In general I've been wary of Books About Writers, wary about stepping into that hall of mirrors. That way lies solipsism, narcissism, self-importance. Bolano's book seems to be poking fun at self-important, narcissistic writers, or at least having fun with them, so he gets points for that, but still, one longs for a plot, for a reason to invest so much time in these often-petty characters. The book has been praised (hugely praised) by critics and other writers -- i.e., people whose opinions I respect a great deal (and usually agree with), but people who are predisposed to liking a book about writers, a book that itself puts literature and the struggles to create it on such a high plane. Unfortunately, the book's near-complete lack of plot means that it will pretty much only be read by such people -- it's sort of the anti-crossover book. More than narcisissm and solipsism, I think I feel wary of Books About Writers because of the inherent intellectual snobbery there. I don't want to write books just for other writers and for book critics -- I want them to read my work and love it, of course, but I don't want to aim exclusively at them. I don't want to write books about professors and MFA students. I don't want to close my fictional universe off that way -- I want to open it, I want to reach other people, I want to expand readership. Hey, I loved college, but I fear the growing academization of literature, the MFA industry churning out writers who teach other aspiring writers who will themselves teach other writers, etc etc, creating a legion of writers defined by the academic world.

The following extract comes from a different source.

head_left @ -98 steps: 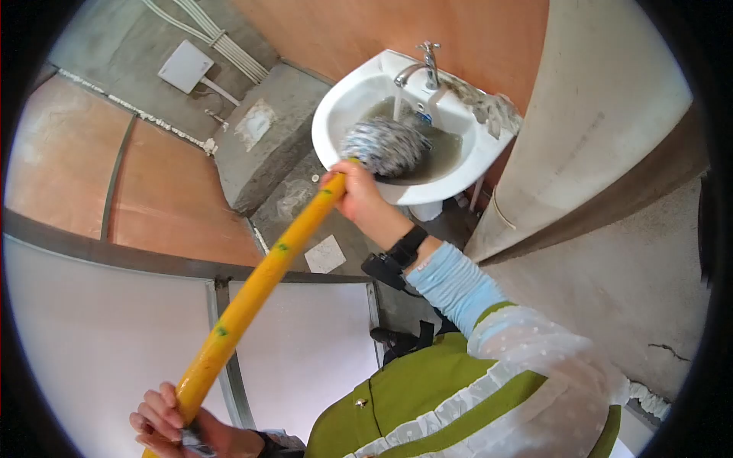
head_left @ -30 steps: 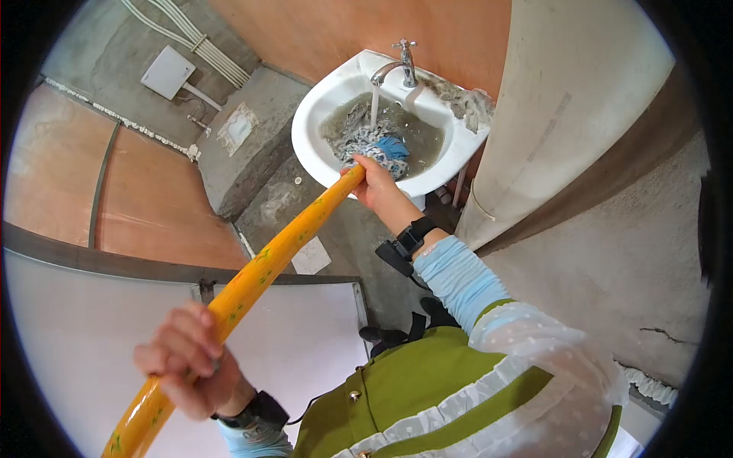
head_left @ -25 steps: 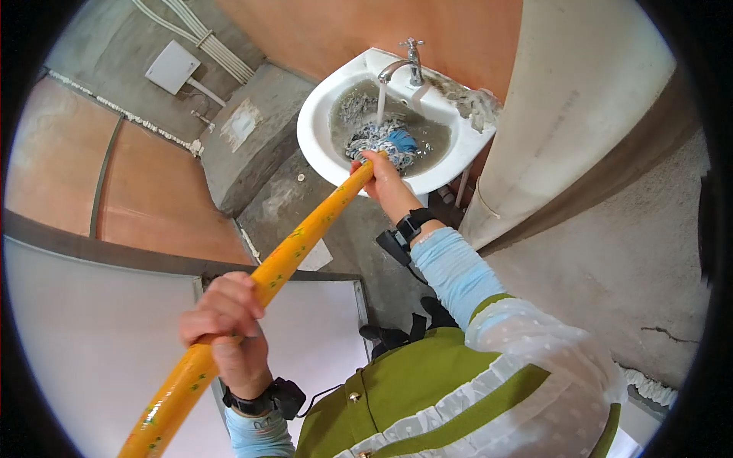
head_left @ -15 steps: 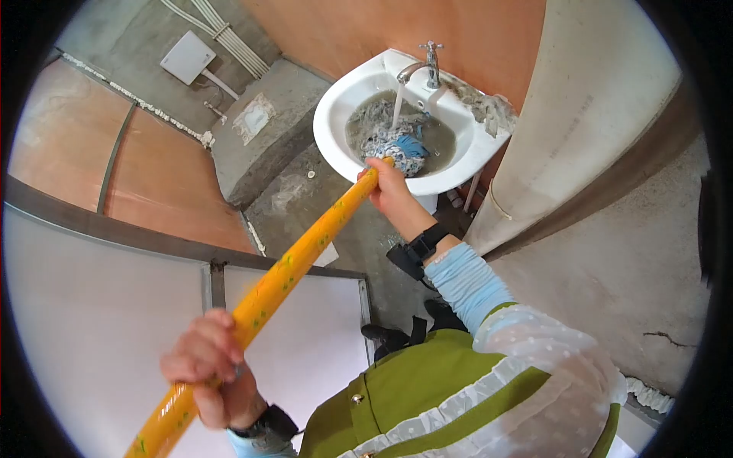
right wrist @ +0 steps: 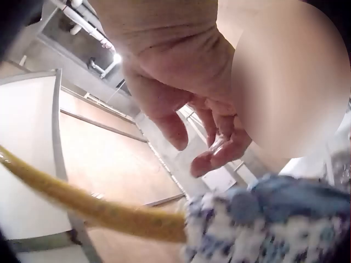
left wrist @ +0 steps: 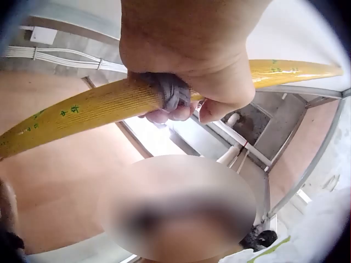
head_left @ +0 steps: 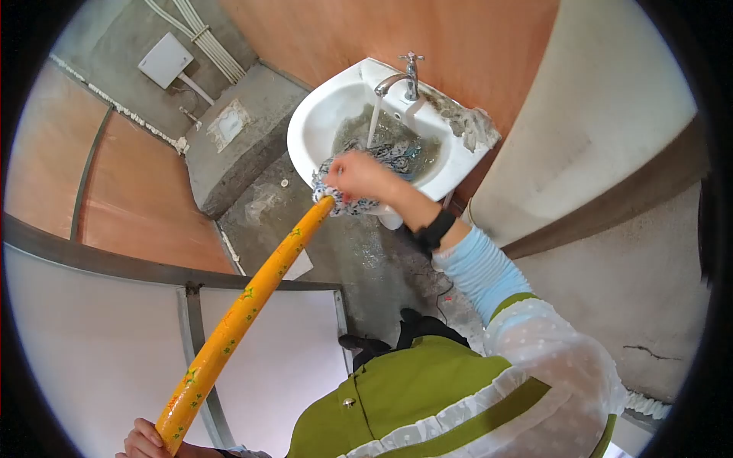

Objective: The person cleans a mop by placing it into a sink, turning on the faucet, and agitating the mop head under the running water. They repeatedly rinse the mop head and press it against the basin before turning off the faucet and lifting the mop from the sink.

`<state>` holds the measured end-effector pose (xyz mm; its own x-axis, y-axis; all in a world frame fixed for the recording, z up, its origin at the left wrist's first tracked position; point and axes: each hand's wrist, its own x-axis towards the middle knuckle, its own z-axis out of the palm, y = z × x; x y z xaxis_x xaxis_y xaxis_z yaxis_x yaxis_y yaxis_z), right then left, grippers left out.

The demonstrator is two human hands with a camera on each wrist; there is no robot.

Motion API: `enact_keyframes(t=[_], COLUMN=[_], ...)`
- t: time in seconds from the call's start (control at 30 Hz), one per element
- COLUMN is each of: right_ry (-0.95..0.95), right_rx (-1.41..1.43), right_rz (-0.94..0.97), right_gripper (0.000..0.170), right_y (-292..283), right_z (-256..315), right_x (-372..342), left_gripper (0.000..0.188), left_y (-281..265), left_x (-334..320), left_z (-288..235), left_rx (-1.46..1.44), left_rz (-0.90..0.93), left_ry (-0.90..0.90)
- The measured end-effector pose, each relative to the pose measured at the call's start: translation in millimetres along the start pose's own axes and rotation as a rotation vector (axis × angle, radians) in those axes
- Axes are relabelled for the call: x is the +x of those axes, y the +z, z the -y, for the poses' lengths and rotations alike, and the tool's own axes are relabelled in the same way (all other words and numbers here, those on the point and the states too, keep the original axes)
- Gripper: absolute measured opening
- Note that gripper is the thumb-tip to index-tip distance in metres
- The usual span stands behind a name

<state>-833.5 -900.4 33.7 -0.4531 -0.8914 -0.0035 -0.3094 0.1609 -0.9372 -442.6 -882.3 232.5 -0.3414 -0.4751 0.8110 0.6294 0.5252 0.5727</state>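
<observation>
A mop with a yellow patterned handle point(head_left: 248, 309) slants from the lower left of the head view up to the sink. Its grey-and-white cloth-strip head point(head_left: 322, 192) hangs over the front rim of the white sink point(head_left: 305, 126), some strips trailing in murky water. My left hand point(head_left: 145, 441) grips the handle near its lower end; the left wrist view shows fingers wrapped round the handle beside a grey band point(left wrist: 171, 90). My right hand point(head_left: 359, 177) is over the mop head, off the handle. In the right wrist view its fingers bend loosely, apart from the strips point(right wrist: 263, 224).
Water runs from the chrome tap point(head_left: 393, 82) into the sink. A thick pale pipe point(head_left: 588, 114) stands right of it. A concrete ledge point(head_left: 252, 137) is at the left, and white panels point(head_left: 99, 336) lie under the handle. The floor point(head_left: 366, 259) looks wet.
The mop head has come from the basin onto the front rim. My right hand has let go of the handle and moved over the head; my left hand has gone down and left, still gripping.
</observation>
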Motion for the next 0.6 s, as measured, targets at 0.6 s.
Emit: enact_keyframes(t=[0.6], right_ry=[0.385], right_rx=[-1.062], right_rz=[-0.518], right_gripper=[0.051], right_y=[-180], right_z=[-70], right_x=[160], left_gripper=[0.017], left_y=[-13], left_x=[-8], left_z=[2], left_rx=[-0.201], left_rz=[0.038], left_ry=[0.064])
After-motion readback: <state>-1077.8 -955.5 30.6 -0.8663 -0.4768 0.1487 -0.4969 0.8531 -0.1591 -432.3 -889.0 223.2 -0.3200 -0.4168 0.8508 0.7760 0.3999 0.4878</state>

But since I've been reading The Savage Detectives at a time when book critics are being fired and bookstores are closing, I can't help but wonder if I've been wrong all along, if I've missed the zeitgeist on this entirely. It seems we're reaching a point where the only people who are reading are the professors and the book critics and the MFA students. Maybe writing about writers, writing books about books, is the only way to get by these days. Maybe there's no way to cross over, maybe there is no other side. Maybe I've been wrong to fight this. Hell, maybe my third novel should be about a depressed thirty-something college professor who has an affair with his beautiful twentysomething MFA student and talks to her about Rilke and Rimbaud while they lie in bed together.

The characters in The Savage Detectives want to give their lives to literature (or at least, they want to give their youths to it), but Bolano seems to be asking what the characters are getting back. If he were alive today, and if he were revising his own book, I wonder if he would have made it even darker.